Task brief: For this exercise, transcribe every line of the material exactly and skip the pictures.

☆ ☆ ☆ ☆ ☆ ☆ ☆

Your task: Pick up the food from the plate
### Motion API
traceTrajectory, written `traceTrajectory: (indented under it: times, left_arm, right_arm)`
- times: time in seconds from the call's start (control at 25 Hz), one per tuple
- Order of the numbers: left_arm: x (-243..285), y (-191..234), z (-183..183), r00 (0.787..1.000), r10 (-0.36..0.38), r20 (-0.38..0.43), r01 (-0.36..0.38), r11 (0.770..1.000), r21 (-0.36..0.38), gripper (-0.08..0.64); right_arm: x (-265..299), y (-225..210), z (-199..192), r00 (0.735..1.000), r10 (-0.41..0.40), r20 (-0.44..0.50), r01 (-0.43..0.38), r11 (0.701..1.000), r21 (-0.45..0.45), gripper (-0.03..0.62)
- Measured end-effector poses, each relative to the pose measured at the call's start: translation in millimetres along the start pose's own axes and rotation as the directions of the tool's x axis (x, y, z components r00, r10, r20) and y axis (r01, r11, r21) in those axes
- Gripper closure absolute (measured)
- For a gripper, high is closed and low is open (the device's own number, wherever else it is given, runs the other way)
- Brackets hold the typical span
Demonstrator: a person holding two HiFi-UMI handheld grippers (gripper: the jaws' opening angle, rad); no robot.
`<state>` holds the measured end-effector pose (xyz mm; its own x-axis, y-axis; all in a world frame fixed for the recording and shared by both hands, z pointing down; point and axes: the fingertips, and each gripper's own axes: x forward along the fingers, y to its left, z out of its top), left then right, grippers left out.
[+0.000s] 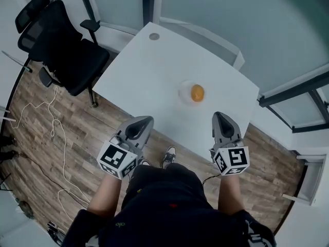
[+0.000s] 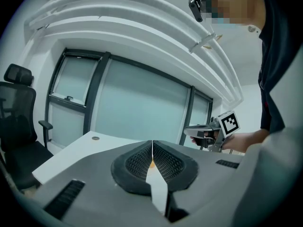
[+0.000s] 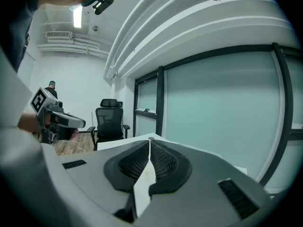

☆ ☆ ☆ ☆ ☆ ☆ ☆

Response box:
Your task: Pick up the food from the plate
### Motion API
traceTrajectory, written `traceTrajectory: (indented under it: times, left_arm, right_arm)`
- times: time in seconds from the call's start (control at 25 Hz), one per tuple
- Order of the numbers: left_arm: x (-243..285), y (-191..234), z (-183..183), r00 (0.787..1.000), r10 (-0.36..0.38), r20 (-0.38..0.43), r01 (-0.36..0.38), r11 (0.770..1.000), r21 (-0.36..0.38), gripper (-0.08..0.64); right_arm: x (-265..299), y (-225..210), z (-199..192), r00 (0.735..1.000), r10 (-0.41..0.40), r20 (-0.44..0.50), r01 (-0.43..0.38), r11 (0.701..1.000), r21 (-0.45..0.45), gripper (-0.03..0.62)
- Measured end-effector poses, each relative to the pose measured at the call's start: translation in millimetres along the start pose's own axes and rotation as the directions of the tool's x axis (x, y, z components r00, r10, r20) and y axis (r01, r11, r21) in those axes
- Gripper closure absolute (measured)
- For a gripper, high is closed and low is open (the device's own number, wherever else it is given, runs the other way)
- Brackets hold the typical span
Demonstrator: a person holding two HiFi-UMI handheld grippers (gripper: the jaws' opening angle, rad); no robot.
`<state>` holds the measured end-effector pose (xyz mm; its own x-axis, y-axis; all in a world frame fixed for the recording and shared by both hands, z pointing down; point and axes: the fingertips, and each gripper's own axes: x forward along the fingers, y to its left, z out of its top), left then right, grippers left out.
[+0.000s] 
[+0.000s] 
[+0.000s] 

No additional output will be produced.